> [TO DO]:
Copy the data that follows exactly, and include none of its images.

> [DATA SECTION]:
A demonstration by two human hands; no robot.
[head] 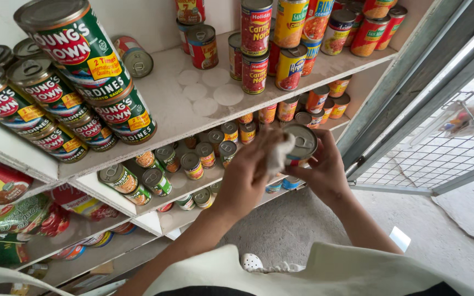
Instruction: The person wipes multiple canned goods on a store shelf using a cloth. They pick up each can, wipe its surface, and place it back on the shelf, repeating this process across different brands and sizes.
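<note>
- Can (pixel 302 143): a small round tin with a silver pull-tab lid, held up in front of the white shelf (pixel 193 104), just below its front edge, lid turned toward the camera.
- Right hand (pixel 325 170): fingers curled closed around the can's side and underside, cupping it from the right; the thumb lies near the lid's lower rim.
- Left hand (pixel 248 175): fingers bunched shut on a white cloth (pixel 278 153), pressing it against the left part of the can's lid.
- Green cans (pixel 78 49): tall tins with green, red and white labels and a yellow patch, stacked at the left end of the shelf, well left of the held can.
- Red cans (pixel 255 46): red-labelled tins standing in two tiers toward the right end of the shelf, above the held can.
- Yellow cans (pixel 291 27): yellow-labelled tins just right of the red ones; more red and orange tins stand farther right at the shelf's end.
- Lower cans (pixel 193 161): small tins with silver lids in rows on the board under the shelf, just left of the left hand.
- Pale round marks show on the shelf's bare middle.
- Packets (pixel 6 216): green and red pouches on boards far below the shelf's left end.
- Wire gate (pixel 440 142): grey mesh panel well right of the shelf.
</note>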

> [EXERCISE OUTPUT]:
A demonstration by two human hands; no robot.
[head] 
Instruction: The person wipes multiple canned goods on a store shelf using a cloth. They pick up each can, wipe its surface, and place it back on the shelf, repeating this process across different brands and sizes.
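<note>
- Can (pixel 302 143): a small round tin with a silver pull-tab lid, held up in front of the white shelf (pixel 193 104), just below its front edge, lid turned toward the camera.
- Right hand (pixel 325 170): fingers curled closed around the can's side and underside, cupping it from the right; the thumb lies near the lid's lower rim.
- Left hand (pixel 248 175): fingers bunched shut on a white cloth (pixel 278 153), pressing it against the left part of the can's lid.
- Green cans (pixel 78 49): tall tins with green, red and white labels and a yellow patch, stacked at the left end of the shelf, well left of the held can.
- Red cans (pixel 255 46): red-labelled tins standing in two tiers toward the right end of the shelf, above the held can.
- Yellow cans (pixel 291 27): yellow-labelled tins just right of the red ones; more red and orange tins stand farther right at the shelf's end.
- Lower cans (pixel 193 161): small tins with silver lids in rows on the board under the shelf, just left of the left hand.
- Pale round marks show on the shelf's bare middle.
- Packets (pixel 6 216): green and red pouches on boards far below the shelf's left end.
- Wire gate (pixel 440 142): grey mesh panel well right of the shelf.
</note>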

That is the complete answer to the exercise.